今開催中の江上英樹さんの「木次線・出雲坂根を盛り上げるスイッチバック展」東京版を見てきました。
撮影:1962.7.31



朝の日ノ丸自動車 法勝寺電鉄。


木次線出雲坂根のスイッチバックをレイアウトで再現。
江上さんの解説とレイアウトの運転で、木次線出雲坂根のスイッチバックの紹介が40分ほど。日本一スイッチバックを愛する男の木次線を何とか存続させたい想いの活動スイッチバック展(東京版)。8月13日まで開催中。

2023年7月27日木曜日

最近の再スキャンより 片上鉄道

先日の再スキャンで61年前のネガは今もセーフだった。 一時期だけ facebookに投稿したものです。
 撮影:1962.7.28


鉱山がある棚原からやって来た列車は山陽本線をオーバクロスし緩やかにカーブして和気に到着する.まだトラック輸送になる前で鉱山の貨物量はけっこうあったようだ.C11-102


和気駅で活躍するC13。


国鉄乗換客で賑わっていた夕方の和気駅。



片上構内のC13。

2023年7月18日火曜日

最近の再スキャンより 頸城鉄道2

頸城鉄道が1968年部分廃線になる直前の夏は最後の活気が見られた。
この数か月後の10月に新黒井~百間町、百間町~浦川原が廃線となった。
貨物輸送をしていた時代で客貨混合長大編成の列車がまだ走っていた。



撮影:1968.8.18

この頃のホジはボギー客車1両と貨物2両を牽いていた。
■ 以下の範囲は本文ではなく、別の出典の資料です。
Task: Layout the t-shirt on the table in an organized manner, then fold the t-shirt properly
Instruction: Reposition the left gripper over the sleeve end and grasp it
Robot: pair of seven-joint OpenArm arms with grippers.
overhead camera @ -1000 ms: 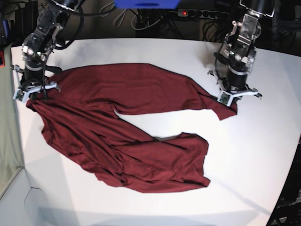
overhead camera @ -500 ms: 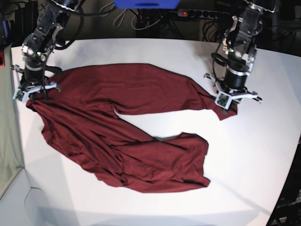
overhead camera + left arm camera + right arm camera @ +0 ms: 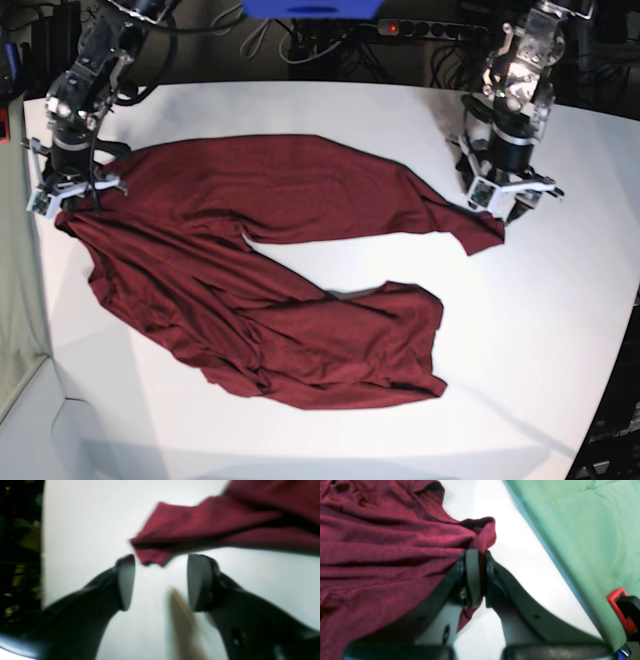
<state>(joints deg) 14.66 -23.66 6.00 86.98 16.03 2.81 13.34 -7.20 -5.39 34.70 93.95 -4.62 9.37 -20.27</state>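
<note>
Wrinkly maroon fabric t-shirt (image 3: 270, 270) sprawls diagonally across the white matte bench (image 3: 560, 300), right fingers (image 3: 475, 580) clamped on its upper-left corner, left fingers (image 3: 125, 580) apart, empty, just off its right-hand tip.

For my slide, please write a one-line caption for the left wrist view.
Open left claw hovers above the white table, just short of the maroon t-shirt corner.

Wrinkled maroon t-shirt (image 3: 270, 270) on white table (image 3: 540, 330)
</note>
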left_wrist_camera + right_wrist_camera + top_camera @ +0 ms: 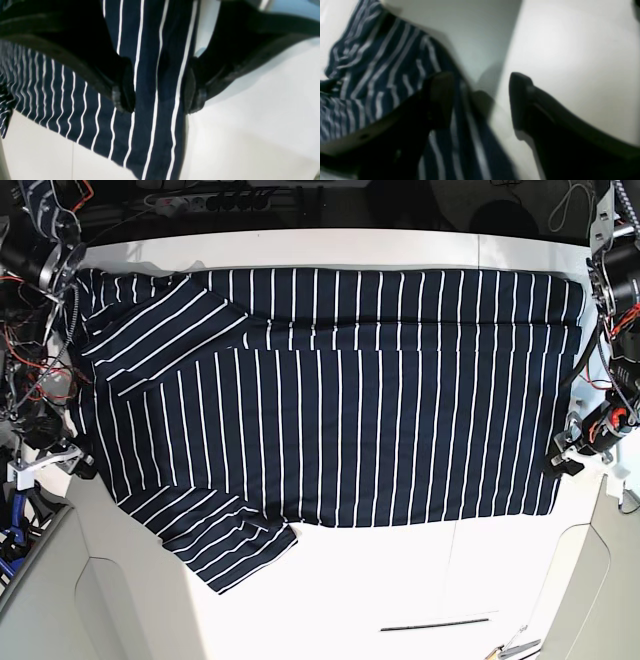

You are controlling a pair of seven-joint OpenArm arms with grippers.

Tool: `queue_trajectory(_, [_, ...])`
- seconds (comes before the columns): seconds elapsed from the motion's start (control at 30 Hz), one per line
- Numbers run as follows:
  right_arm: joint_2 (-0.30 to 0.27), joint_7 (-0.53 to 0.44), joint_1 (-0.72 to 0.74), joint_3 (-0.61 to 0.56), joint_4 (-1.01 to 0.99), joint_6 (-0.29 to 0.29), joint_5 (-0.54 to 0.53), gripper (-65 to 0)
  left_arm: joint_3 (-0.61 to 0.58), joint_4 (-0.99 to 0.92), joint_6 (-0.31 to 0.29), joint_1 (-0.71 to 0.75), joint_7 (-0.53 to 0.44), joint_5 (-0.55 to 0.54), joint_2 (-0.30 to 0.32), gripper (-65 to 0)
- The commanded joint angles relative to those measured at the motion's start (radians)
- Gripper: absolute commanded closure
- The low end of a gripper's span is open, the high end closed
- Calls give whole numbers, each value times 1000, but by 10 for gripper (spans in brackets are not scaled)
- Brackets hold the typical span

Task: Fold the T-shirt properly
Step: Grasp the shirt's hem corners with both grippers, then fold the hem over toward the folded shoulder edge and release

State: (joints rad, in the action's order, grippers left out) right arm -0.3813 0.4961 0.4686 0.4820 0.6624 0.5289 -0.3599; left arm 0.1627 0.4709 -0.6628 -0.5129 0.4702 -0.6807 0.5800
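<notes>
Across the centre of the base view, the T-shirt is lying spread on the white table, sleeves at frame left. The left gripper is straddling the hem edge with jaws spread, pinching nothing; the right gripper is hovering likewise open at a blurred edge. Closing well probably means seating each lower finger under the fabric first, so the hem is lifting evenly.

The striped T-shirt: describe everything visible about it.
The dark navy soft-fabric T-shirt with thin white stripes lies spread on the white table, nearly covering its width. Its far strip looks folded over along a crease. One short sleeve splays toward the near edge; the other lies folded in across the body. The left gripper has open jaws straddling the cloth near its edge; the right gripper is open beside another edge. Neither visibly pinches it.
</notes>
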Motion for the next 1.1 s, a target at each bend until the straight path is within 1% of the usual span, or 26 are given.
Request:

百間町


構内に草が生え荒れ始めた新黒井駅。


ホジの車内。


客貨混合長大編成の列車. 百間町



終点 浦川原駅風景。


待合室の掲示板によると、浦川原から松代(マツダイ)、松之山温泉、十日町などへ向かうバス路線があって、直江津へもバス路線が繋がっていた.1968年ともなれば道路の整備もかなり進んできたと思われる.

2023年7月17日月曜日

夏の清里

清里と言えばあれから50年。あの頃華やかだったアンノン族も今や70代へ、あの女性たちのお孫さん世代が闊歩する今の清里。先日、清里の駅から奥に入った清里フォトアートミュージアムを訪れてみた。


この夏の清里駅。



ディスカバージャパンで賑わった清里駅 1971.8.15

清里フォトアートミュージアムで開催中の写真&ジオラマ展。




初めて見た鯉江さんのアメリカン(1930年代)Oナローの全貌。6つのセクションを結合させたレイアウトで運搬が大変だったと思います。背後の写真はO.ウインストン・リンク氏の1950年代の夜のアメリカン蒸機で、写真展とジオラマが一体となった展示であった。



E200形ハイブリッド式(シリーズ方式)気動車。野辺山
昔のDF50流に言うと電気式ディーゼルカー。